Not because the question is dangerous. Because the answer might be. If the congregation starts asking real questions the people who depend on the congregation not asking real questions have a problem. So the questions have to be managed. Discouraged. Framed as signs of weak faith or dangerous independence or something close to rebellion.
I have heard it done with scripture. Touch not mine anointed and do my prophets no harm. That verse from Psalms — which is about the physical protection of God’s people in a historical context — gets applied in some churches to mean that questioning the pastor is the same as touching God’s anointed. That scrutiny is offense. That disagreement is sin.
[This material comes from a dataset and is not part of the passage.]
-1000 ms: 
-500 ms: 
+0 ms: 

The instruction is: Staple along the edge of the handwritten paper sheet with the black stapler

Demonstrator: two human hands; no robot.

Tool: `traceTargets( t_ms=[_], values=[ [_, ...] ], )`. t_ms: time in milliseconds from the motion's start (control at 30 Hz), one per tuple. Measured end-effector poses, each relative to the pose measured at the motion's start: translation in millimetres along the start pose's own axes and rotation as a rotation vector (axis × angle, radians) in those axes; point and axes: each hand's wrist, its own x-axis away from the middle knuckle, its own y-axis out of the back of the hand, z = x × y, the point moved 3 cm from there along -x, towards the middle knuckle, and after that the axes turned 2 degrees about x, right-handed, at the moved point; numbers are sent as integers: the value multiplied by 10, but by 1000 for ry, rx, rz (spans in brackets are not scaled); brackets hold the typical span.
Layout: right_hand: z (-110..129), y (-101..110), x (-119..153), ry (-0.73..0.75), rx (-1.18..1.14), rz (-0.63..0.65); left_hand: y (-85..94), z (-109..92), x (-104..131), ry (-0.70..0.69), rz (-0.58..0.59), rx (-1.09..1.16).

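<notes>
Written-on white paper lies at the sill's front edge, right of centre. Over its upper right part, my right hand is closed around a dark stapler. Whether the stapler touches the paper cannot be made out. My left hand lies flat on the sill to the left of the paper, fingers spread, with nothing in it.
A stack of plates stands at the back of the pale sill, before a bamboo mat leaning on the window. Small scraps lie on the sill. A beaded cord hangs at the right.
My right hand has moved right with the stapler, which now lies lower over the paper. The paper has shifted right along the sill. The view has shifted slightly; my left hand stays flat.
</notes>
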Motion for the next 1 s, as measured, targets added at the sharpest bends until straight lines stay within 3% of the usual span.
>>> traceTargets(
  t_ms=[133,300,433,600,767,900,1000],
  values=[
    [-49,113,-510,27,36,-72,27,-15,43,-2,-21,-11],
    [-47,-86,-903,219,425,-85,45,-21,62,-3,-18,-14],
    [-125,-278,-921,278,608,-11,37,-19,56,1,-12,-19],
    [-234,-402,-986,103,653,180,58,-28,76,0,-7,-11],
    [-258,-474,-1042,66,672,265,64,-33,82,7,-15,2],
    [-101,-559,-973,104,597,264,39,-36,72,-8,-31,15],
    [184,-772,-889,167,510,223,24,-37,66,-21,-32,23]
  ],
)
I have been in a conversation with a minister where I raised a question about something that did not line up with the original text. A genuine question. Respectfully offered. And the response was not an engagement with the question. The response was essentially — if you do not believe what I am preaching then your salvation is in question.
That is not theology. That is control.
Real spiritual authority does not need to suppress questions to maintain itself. Real spiritual authority can hold up under scrutiny because it is grounded in something true. The leader who is afraid of your questions is the leader who knows — at some level — that the questions have answers they do not want you to find.
Jesus answered questions. Every one of them. He engaged skeptics and critics and honest seekers and the only people He did not engage were the ones who had already decided and were not actually asking. He modeled a leadership that was so secure in what it knew that no question threatened it.
That is the standard. Everything below it is something else.